% Generated by roxygen2: do not edit by hand
% Please edit documentation in R/07-data_summarize.R
\name{dataset_preprocess}
\alias{dataset_preprocess}
\title{Generate an evaluation of all variable values in a dataset}
\usage{
dataset_preprocess(dataset, data_dict = NULL)
}
\arguments{
\item{dataset}{A dataset object.}

\item{data_dict}{A list of data frame(s) representing metadata of the input
dataset. Automatically generated if not provided.}
}
\value{
A data frame providing summary elements of a dataset, including its values
and data dictionary elements.
}
\description{
Analyses the content of a dataset and its data dictionary (if any),
identifies variable(s) data type and values accordingly and preprocess the
variables.
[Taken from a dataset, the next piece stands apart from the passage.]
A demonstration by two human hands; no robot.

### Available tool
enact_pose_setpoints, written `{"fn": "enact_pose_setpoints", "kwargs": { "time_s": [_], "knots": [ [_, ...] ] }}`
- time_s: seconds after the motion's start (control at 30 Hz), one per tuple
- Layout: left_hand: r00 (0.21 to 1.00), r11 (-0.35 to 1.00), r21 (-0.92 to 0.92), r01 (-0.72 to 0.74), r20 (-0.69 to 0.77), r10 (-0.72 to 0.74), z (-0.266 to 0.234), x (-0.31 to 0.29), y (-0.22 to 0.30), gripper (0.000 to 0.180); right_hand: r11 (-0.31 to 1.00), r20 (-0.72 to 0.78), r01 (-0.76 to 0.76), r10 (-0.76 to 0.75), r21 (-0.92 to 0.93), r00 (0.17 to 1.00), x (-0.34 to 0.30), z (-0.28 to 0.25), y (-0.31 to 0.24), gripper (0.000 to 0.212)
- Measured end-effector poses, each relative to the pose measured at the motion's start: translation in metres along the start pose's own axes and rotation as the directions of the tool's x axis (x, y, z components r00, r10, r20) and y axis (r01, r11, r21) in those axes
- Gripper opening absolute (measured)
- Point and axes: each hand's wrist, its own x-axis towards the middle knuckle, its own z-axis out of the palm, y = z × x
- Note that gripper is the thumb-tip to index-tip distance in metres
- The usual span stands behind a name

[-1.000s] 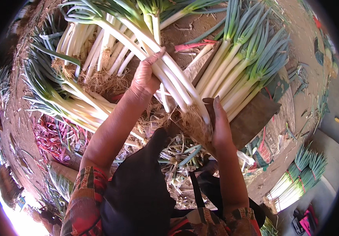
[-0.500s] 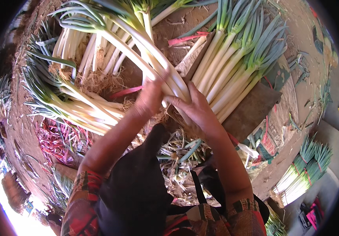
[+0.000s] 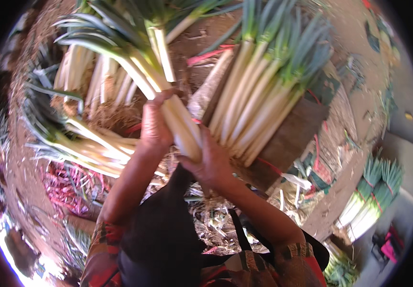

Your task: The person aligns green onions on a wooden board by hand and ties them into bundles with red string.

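Note:
A few long green onions [image 3: 174,115], with thick white stalks and blue-green leaves, slant across the middle in both my hands. My left hand [image 3: 157,119] is wrapped round the white stalks partway up. Lower down, my right hand [image 3: 208,160] grips their root end, thumb on the near side; my palm partly hides the ends. The leaves point to the upper left, over other onions. Just right of my right hand, a row of trimmed green onions [image 3: 259,95] lies side by side on a dark board [image 3: 288,138].
Untrimmed onions with roots [image 3: 96,86] lie at upper left, and another pile [image 3: 87,148] below them. Red ties [image 3: 70,186] are heaped at left. Peeled scraps [image 3: 216,220] cover the ground before me. Tied bundles [image 3: 371,196] stand at right.
The held onions and my hands have come lower and to the left in the picture, partly because the view has shifted. Both hands still hold them, my right hand now nearer my body.

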Motion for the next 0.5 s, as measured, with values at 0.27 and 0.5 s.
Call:
{"fn": "enact_pose_setpoints", "kwargs": {
  "time_s": [0.27, 0.5],
  "knots": [
    [0.862, 0.867, 0.386, -0.316, 0.498, 0.092, 0.121, -0.029, 0.002, 0.056, 0.96, -0.441, 0.247, -0.164, 0.136, 0.882, 0.002, -0.049, 0.01, 0.076],
    [0.741, 0.413, 0.693, -0.591, 0.669, -0.062, 0.062, 0.032, -0.079, 0.055, 0.988, -0.778, 0.152, -0.066, 0.038, 0.625, 0.074, -0.106, 0.06, 0.06]
  ]
}}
The elements of the data frame generated are evaluation of
valid/non valid/missing values (based on the data dictionary information if
provided). This function can be used to personalize report parameters and is
internally used in the function \code{\link[=dataset_summarize]{dataset_summarize()}}.

Generates a data frame that evaluates and aggregates all columns
in a dataset with (if any) its data dictionary. The data dictionary (if
present) separates observations between open values, missing values,
categorical values , and categorical missing values (which corresponds to the
'missing' column in the 'Categories' sheet).
This internal function is mainly used inside summary functions.
}
\details{
A data dictionary contains the list of variables in a dataset and metadata
about the variables and can be associated with a dataset. A data dictionary
object is a list of data frame(s) named 'Variables' (required) and
'Categories' (if any). To be usable in any function, the data frame
'Variables' must contain at least the \code{name} column, with all unique and
non-missing entries, and the data frame 'Categories' must contain at least
the \code{variable} and \code{name} columns, with unique combination of
\code{variable} and \code{name}.

A dataset is a data table containing variables. A dataset object is a
data frame and can be associated with a data dictionary. If no
data dictionary is provided with a dataset, a minimum workable
data dictionary will be generated as needed within relevant functions.
Identifier variable(s) for indexing can be specified by the user.
The id values must be non-missing and will be used in functions that
require it. If no identifier variable is specified, indexing is
handled automatically by the function.
}
\examples{
{
 
###### Example : Any data frame can be a dataset by definition.
head(dataset_preprocess(dataset = iris))

}

}
\seealso{
\code{\link[=summary_variables]{summary_variables()}}
}